▶ PROBLEM TO WORK ON
Report each line of the data below in which "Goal" appears.

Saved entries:
* * * * * * *

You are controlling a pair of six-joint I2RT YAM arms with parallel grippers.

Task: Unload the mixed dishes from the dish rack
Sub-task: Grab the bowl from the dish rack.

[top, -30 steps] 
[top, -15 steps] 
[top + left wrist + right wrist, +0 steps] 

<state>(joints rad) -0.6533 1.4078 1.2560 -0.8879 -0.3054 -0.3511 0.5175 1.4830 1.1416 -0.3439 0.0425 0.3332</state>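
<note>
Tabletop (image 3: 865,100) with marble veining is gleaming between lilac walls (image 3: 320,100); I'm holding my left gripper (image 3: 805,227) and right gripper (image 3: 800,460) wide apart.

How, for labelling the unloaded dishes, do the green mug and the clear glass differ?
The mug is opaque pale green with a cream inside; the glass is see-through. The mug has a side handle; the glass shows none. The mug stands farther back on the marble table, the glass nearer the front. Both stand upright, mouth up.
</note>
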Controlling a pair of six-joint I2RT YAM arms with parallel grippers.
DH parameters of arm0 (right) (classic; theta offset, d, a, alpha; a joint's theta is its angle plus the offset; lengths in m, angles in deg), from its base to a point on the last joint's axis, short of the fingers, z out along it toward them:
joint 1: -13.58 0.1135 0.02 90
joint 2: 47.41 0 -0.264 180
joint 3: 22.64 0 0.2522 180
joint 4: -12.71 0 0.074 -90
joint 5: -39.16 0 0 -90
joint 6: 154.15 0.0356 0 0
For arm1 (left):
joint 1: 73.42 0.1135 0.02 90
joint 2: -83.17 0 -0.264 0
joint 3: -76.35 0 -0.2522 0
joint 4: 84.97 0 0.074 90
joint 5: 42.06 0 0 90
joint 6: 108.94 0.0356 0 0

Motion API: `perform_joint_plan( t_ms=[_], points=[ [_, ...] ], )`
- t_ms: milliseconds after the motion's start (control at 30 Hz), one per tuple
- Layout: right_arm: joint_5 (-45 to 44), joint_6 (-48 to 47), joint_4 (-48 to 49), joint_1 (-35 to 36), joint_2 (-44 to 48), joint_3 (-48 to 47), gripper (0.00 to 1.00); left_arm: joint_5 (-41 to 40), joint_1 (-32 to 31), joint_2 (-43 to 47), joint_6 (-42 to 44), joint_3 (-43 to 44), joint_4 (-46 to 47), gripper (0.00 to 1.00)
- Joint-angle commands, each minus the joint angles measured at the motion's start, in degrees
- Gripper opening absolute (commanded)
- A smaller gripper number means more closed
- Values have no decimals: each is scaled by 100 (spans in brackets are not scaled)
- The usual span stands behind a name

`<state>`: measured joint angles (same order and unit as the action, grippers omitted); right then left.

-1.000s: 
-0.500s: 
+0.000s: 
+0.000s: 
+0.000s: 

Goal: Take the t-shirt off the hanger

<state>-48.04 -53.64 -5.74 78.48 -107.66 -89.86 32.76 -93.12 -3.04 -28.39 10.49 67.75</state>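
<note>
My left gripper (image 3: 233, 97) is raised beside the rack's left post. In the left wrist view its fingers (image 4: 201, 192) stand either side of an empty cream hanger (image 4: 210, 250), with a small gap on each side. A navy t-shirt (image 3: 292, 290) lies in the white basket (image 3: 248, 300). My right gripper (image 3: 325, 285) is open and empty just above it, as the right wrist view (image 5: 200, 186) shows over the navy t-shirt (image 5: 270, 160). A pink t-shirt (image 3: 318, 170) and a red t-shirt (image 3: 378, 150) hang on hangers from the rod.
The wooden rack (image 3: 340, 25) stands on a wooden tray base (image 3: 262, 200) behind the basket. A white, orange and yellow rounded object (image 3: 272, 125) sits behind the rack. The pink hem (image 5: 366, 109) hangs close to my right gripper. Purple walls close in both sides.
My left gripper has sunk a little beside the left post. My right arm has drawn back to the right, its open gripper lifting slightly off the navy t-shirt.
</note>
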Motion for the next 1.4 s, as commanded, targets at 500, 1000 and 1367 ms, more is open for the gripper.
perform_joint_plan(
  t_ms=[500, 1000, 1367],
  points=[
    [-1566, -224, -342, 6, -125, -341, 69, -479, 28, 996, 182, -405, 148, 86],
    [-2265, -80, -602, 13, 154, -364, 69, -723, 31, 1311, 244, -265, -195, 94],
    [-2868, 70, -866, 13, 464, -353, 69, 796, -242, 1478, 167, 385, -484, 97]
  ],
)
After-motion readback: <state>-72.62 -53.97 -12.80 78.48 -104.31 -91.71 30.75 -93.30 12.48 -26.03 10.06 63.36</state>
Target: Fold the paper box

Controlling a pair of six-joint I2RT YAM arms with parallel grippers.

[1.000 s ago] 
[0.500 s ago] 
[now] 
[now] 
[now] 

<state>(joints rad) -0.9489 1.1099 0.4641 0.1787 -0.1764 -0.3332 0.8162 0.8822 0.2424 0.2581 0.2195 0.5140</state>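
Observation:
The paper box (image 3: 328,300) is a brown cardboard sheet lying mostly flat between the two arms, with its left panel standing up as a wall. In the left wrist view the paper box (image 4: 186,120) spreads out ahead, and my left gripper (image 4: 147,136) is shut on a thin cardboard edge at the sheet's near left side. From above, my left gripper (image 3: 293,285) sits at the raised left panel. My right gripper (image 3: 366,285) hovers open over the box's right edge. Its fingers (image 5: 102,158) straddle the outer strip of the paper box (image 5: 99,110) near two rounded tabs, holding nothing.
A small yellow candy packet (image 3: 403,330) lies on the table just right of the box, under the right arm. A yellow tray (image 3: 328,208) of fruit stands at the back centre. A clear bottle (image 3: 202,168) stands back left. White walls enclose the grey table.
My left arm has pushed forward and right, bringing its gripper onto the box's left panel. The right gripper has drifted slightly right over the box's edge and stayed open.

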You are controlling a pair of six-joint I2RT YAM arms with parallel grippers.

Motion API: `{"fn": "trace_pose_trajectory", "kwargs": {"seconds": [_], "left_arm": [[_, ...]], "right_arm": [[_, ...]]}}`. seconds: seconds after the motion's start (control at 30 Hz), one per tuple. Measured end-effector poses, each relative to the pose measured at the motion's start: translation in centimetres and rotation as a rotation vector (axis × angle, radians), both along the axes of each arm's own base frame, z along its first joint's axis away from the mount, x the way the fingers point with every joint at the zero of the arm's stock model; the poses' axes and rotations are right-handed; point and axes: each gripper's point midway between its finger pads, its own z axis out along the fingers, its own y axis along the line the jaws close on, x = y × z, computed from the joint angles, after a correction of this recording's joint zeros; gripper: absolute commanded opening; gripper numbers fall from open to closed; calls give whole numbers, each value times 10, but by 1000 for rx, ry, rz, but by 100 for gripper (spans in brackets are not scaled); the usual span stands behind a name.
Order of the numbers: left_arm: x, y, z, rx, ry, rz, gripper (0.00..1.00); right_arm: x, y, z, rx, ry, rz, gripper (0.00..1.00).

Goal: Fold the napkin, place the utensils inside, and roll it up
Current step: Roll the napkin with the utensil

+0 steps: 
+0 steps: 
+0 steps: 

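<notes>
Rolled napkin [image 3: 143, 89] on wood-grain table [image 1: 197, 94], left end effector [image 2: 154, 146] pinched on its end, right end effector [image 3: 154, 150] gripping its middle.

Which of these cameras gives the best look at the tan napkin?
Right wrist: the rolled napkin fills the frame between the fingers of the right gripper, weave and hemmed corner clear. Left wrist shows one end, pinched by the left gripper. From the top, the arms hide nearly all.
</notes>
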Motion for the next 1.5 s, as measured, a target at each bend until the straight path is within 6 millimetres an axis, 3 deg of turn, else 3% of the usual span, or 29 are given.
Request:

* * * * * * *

▶ REPLY TO THE EXERCISE
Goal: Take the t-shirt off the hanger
Goal: Fold the napkin, place the utensils inside, and roll it up

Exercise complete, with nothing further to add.